━━━ THE DATA

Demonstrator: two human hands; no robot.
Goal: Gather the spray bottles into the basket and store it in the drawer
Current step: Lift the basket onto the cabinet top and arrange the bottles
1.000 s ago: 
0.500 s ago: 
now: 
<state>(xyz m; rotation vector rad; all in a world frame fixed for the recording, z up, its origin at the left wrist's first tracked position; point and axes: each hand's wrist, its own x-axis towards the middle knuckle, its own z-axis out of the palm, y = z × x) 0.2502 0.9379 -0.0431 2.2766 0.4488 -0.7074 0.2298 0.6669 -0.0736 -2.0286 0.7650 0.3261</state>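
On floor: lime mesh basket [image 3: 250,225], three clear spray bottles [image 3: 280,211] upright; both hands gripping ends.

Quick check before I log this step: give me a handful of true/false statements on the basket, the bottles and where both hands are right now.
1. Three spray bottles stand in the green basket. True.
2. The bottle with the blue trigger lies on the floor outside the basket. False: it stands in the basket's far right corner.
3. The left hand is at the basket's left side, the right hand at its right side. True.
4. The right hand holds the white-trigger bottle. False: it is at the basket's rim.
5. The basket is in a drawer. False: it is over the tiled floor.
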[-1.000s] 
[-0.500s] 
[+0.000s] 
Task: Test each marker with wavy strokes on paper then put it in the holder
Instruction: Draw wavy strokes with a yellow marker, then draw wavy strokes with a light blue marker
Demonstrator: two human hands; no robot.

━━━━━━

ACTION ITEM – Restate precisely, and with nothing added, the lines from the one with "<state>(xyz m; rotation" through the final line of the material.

EXPECTED OUTPUT –
<state>(xyz m; rotation vector rad; all in a world frame fixed for the recording, z up, its origin at the left wrist's first tracked position; point and axes: each hand's wrist, its own x-axis towards the middle knuckle, its own z-axis out of the palm, y = z × x) 0.2502 0.9379 -0.0431 2.2766 0.4488 -0.7074 0.2298 0.6669 -0.0736 -2.0286 0.7650 0.3261</state>
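On floor: lime mesh basket [image 3: 250,225], three clear spray bottles [image 3: 280,211] upright; both hands gripping ends.

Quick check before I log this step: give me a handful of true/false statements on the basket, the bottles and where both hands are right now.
1. Three spray bottles stand in the green basket. True.
2. The bottle with the blue trigger lies on the floor outside the basket. False: it stands in the basket's far right corner.
3. The left hand is at the basket's left side, the right hand at its right side. True.
4. The right hand holds the white-trigger bottle. False: it is at the basket's rim.
5. The basket is in a drawer. False: it is over the tiled floor.
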[-1.000s] 
[-0.500s] 
[+0.000s] 
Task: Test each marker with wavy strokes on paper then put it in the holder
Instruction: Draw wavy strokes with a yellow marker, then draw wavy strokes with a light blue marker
Demonstrator: two human hands; no robot.

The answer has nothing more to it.